In regard to minor Indian industries, hints have, I am assured, too frequently been sent out from England that the claims of British industry to Government support must not be forgotten. Even now no change has been made in the regulations which compel the Government of India to purchase all articles not wholly or partly manufactured in India through the Stores Department of the India Office. The delay thus caused in itself represents a serious loss, for it appears to take an average of nine months for any order through that Department to be carried out, and further delays arise whenever some modification in the original indent is required. Nowadays merchants in India keep for ordinary purposes of trade such large collections of samples that in nine cases out of ten Government Departments could settle at once upon what they want and their orders would be carried out both more quickly and more cheaply. The maintenance of these antiquated regulations, which are very injurious to Indian trade, is attributed by Indians mainly to the influence of powerful vested interests in England.
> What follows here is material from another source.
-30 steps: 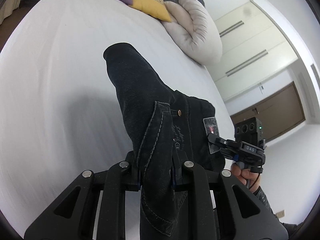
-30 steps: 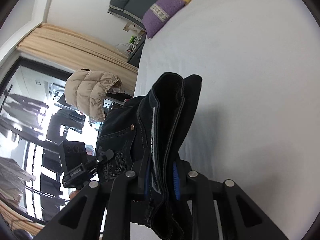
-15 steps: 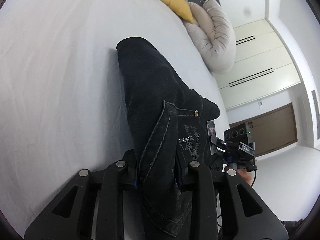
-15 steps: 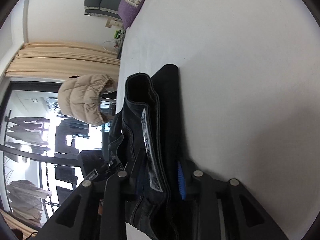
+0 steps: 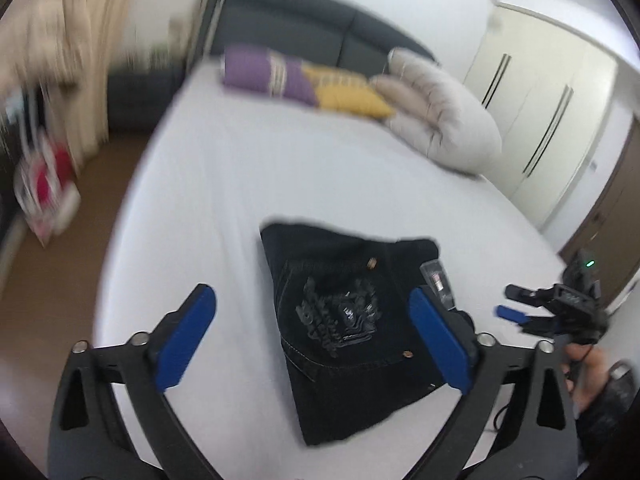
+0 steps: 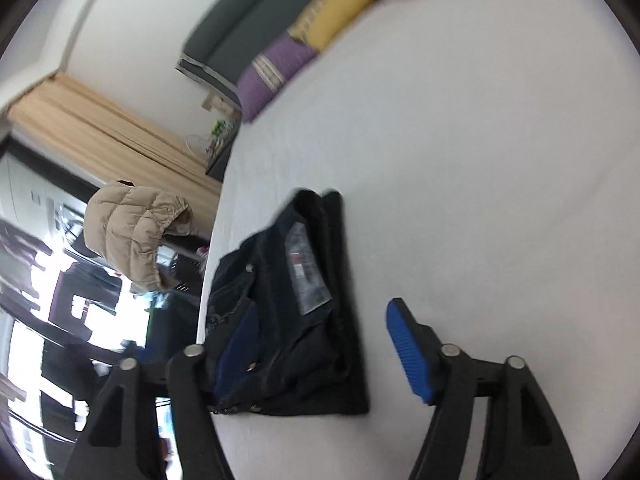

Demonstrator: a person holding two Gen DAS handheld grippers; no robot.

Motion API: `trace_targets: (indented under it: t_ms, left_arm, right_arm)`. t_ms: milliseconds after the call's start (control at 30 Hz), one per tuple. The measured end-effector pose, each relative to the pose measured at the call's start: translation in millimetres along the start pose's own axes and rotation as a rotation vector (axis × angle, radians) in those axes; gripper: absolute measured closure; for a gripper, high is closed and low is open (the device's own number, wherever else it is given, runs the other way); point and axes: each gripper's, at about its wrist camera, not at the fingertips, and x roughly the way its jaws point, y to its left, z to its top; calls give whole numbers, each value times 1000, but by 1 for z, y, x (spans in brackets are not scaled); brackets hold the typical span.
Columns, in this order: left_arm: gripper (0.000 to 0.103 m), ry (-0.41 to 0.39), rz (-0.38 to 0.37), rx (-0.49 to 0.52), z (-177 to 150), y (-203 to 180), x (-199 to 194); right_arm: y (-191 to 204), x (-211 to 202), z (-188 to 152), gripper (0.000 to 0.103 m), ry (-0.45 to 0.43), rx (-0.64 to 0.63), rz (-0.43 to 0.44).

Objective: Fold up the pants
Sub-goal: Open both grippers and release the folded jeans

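The black jeans (image 5: 352, 320) lie folded in a compact stack on the white bed (image 5: 240, 184), embroidered back pocket up. My left gripper (image 5: 310, 294) hovers just short of them, its jaws opening wide; the blue pads (image 5: 184, 344) stand clear of the cloth. In the right wrist view the jeans (image 6: 304, 308) show a white label. My right gripper (image 6: 322, 308) straddles their near end, jaws opening, with the pants between them and the right pad (image 6: 404, 340) apart from the cloth. A hand (image 5: 588, 364) holds the right gripper (image 5: 516, 302) at the right edge of the left wrist view.
Purple (image 5: 264, 72) and yellow (image 5: 348, 96) pillows and a pale puffy duvet (image 5: 440, 120) lie at the head of the bed by a dark headboard (image 5: 304, 28). A beige puffer jacket (image 6: 132, 236) hangs beyond the bed's left edge. A wardrobe (image 5: 552, 96) stands at right.
Both grippers were shut on the jeans and lowering them onto the bed. Now both have let go, opened and drawn back, and the jeans rest folded on the sheet.
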Motion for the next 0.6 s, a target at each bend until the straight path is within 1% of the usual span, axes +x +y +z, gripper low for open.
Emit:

The time would also seem to, have arrived when, with the development of Indian trade and industry, private contracts might with advantage be substituted for the more expensive and slower activities of the Public Works Department. Work done by that Department is bound to be more expensive, for its enormous establishment has to be maintained on the same footing whether financial conditions allow or do not allow Government to embark on large public works expenditure, and when they do not, the proportion of establishment charges to the actual cost of works is ruinous. When the Calcutta Port Trust and other institutions of the same character put out to contract immense works running every year into millions, why, it is asked, should not Government do the same? Some works like irrigation works may properly be reserved for the Public Works Department, but to mobilize the Department whenever a bungalow has to be built or a road made by Government, is surely ridiculous.
Indian opinion is at present just in the mood when reasonable concessions of this kind would make an excellent impression; and, if they are not made spontaneously, the enlarged Indian Councils will soon exert pressure to obtain them.